Blog series on power brakes

  1. Vacuum assisted power brakes
  2. Electric power brakes
  3. Installing the iBooster
  4. Wiring the Tesla iBooster
  5. Performance test of the Tesla iBooster
  6. CAN control of the iBooster
  7. Other iBooster donor vehicles

Disclaimer/warning that is not only valid for this article but applies in general.

It is the sole responsibility of the person or company selecting or installing any component or kit in any car modification or upgrade (like brakes, drivetrain, etcetera) to determine the suitability of the component or kit for that particular application. Especially when using parts or components that were not directly designed for use in that specific brand or model. If you are not sure how to safely use a part, component or kit, you should not install or use it. Do not assume anything. Inspiration and information found on this website, elsewhere or examples that others are using a part, component or kit does not guarantee proper installation or match with your particular setup.

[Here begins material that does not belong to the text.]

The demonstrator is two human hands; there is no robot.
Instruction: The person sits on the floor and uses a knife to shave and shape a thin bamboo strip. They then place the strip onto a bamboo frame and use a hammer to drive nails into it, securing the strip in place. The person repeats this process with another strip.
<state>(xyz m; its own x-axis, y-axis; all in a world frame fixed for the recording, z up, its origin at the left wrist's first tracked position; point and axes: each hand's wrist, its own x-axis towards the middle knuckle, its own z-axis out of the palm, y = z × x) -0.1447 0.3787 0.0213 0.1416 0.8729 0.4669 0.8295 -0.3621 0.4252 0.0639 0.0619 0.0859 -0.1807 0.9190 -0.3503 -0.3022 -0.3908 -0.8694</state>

8 thoughts on “Wiring the Tesla iBooster”

    • Thanks! The pedal travel sensor is part of the iBooster. I have updated the blogpost and added photo’s for clarification. This question was asked a lot so apparently not explained well enough so far.

  1. We swapped the gen 2 iBooster into our vehicle .

    We are experiencing the brake pedal to continue to build boost and not release. We will of course dig in and check calipers and lines… but they worked fine before the swap. I wanted to know if you had any thoughts about the issue. This link has mentioned the same issue we are having (https://car.inotgo.com/2021/10/20211011041849532k.html)

    Our gen 2 ibooster is from a 2018 honda accord.

    • Wel, I’ve had the same situation/issue with a GEN1 iBooster.
      I my case it was a misaligned (out of range ?) travel sensor.
      Unfortunately I have not been able to reproduce the issue to further investigate it, but I think this was caused by either the zero position of the pushrod not being within the measurement range of the internal sensor or max pedal travel outside the range of that sensor.
      In my case this was resolved by moving the sensor a bit, but this is not possible for the Gen2 and also not recommended.
      I’d check push rod positions. Hope this helps, please let me (and others) know by replying here if you manage to solve it.

  2. Thanks for an awesome manual!

    There’s one thing I wonder though and that is if you can get brake light output and/or brake signal (0-5V) from the iBooster Gen 2?

    I have started to mess around with it and it seems to work fine so I’m only needing some outputs.


    • Thanks!
      Well, there is no analog or digital output specifically for this. I would not interfere with / tap into the pedal travel signals so that leaves CAN-BUS as the remaining option. I have not checked it for Gen2 but I think that is similar to Gen1 so I expect push rod travel is a parameter on the bus. So you can use that to enable a brake light.
      Check out my iBooster CAN-BUS research blogpost for further information.

  3. on the bench it works occasionally, if I keep the rod pressed while I give tension, it starts, but it goes without the wire locked, and then it stops after a while. Maybe I have to install it and so does the pedal calibration because I read above that the 0 position is not good. I leave you the link of the 2 videos. the first when it works and the second when it stops working.https://photos.app.goo.gl/GBUh3qe4v3BztYF49

  4. I did other tests, it works if I connect pin 20 for a moment and immediately disconnect it. so it works, if I connect the pin 20, it stops working and then it moves a bit. you can see it in the video. maybe once mounted in the car and done the calibration, then it’s fine, I hope.